Group Supports Administrative Compensation System in Tennessee

Patients for Fair Compensation Continues Push for Administrative Solution to Medical Malpractice Claims in Tennessee
Patients for Fair Compensation is making another push to change the way medical professional liability claims are adjudicated against physicians in Tennessee. The state’s medical association, trial bar and largest insurer of physician liability are saying, no way.

Founded in 2011 as a Section 501(c)(4) organization by Richard Jackson, chief executive of the healthcare staffing firm Jackson Healthcare, Patients for Fair Compensation advocates moving the determination of medical liability claims from the judicial method to a no-blame, administrative compensation system overseen by a Patient Compensation Board. The board would operate similar to the way workers’ compensation claims are handled, reviewing claims of medical liability and awarding settlements. All claims would be settled in a matter of months, rather than years.

According to Patients for Fair Compensation, eliminating the litigation process against physicians in favor of a Patient Compensation Board for the determination of medical liability compensation would lower healthcare costs by eliminating the incentive for physicians to practice defensive medicine. In addition to eliminating unnecessary medical tests and procedures, it would put patients at the forefront of the process and realign incentives towards patient safety and a reduction in medical errors, while assuring all patient complaints are heard, quickly resolved and more patients are fairly compensated.

This is not the first time Patients for Fair Compensation has campaigned for its Patient Compensation System before the Tennessee Legislature, nor is it the first state where it has lobbied for such legislation. In the past, it has advocated for its administrative liability compensation system in Florida, Georgia, Maine and Montana to no avail.

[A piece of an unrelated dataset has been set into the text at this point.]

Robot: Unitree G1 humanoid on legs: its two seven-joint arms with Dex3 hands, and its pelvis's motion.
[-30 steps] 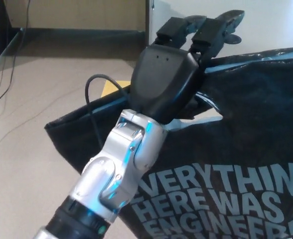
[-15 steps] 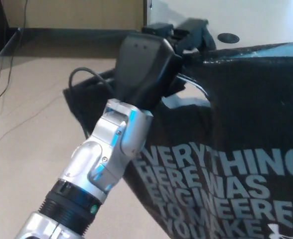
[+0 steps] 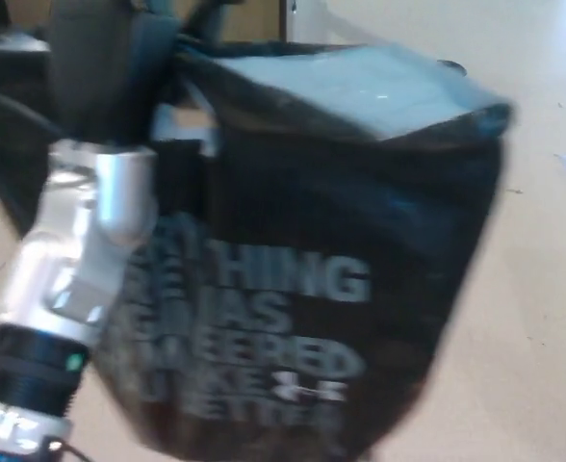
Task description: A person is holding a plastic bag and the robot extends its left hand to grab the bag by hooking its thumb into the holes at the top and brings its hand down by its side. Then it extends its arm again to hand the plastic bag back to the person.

The legislation never escaped committee in Florida, Georgia and Montana; it was voted down in Maine.

“We stand with the Tennessee Medical Association in opposition to the Patients for Fair Compensation legislation,” said Sherie Edwards, vice president of corporate and legal at State Volunteer Mutual Insurance Co. (SVMIC), Tennessee’s largest provider of physician medical liability insurance. “If we thought the system was good for our physicians, we would be supportive of it. Our mission is to protect, support and advocate for our physicians, and this is not a good system for them.”

United in Opposition
When Patients for Fair Compensation eyed Georgia as the first state to try to enact its Patient Compensation System in 2013 under the banner Senate Bill 141, the Medical Association of Georgia, State Bar of Georgia and medical liability insurer MagMutual Insurance Co. banded together in opposition, favoring the existing medical liability tort reforms that were passed in 2005.

“Since the 2005 tort reforms, we have hard statistics that show claims frequency is down, malpractice payments are down, medical malpractice insurance premiums are down and competition is up,” said Joseph Cregan, MagMutual senior vice president and general counsel told Medical Liability Monitor in December 2013. “We’ve analyzed [Georgia] SB 141 in detail, and the No. 1 thing that should be noted is that the system it proposes has never been tried in any other state. There is no track record; no observable data to know what it would do. The other side claims — and has pointed out — statistics and measurements, but when you cut through all those, they’re just speculative.”

Last year, the American Medical Association officially commented on the “no-fault” system for compensating patients who experience adverse medical outcomes, calling the system “a new threat to medical liability reform” under which the number of medical liability claims paid would skyrocket.

SVMIC points to the fact that if the system is only enacted in Tennessee, the state’s physician population could expect increased claims and increased reports to the National Practitioner Data Bank, while healthcare professionals in neighboring states would continue to enjoy the national trend where claim frequency and claim costs continue to diminish.

“How many physicians are going to want to stay in a state where they face increased reporting to the Data Bank, when they could go right over the border to Kentucky or Alabama or Arkansas, Georgia, North Carolina or South Carolina and avoid that?” Edwards asked. “We believe that would cause a real access to healthcare problem for consumers in Tennessee. The way the proposed legislation was worded last year, a panel of physicians would look at the care rendered before deciding whether or not it met a national standard of care, which we don’t have in Tennessee. We have a local standard of care, so then our physicians would also lose the right to defend their care in a trial by jury. Nobody wins under this proposed system, which is why we are opposed to it.”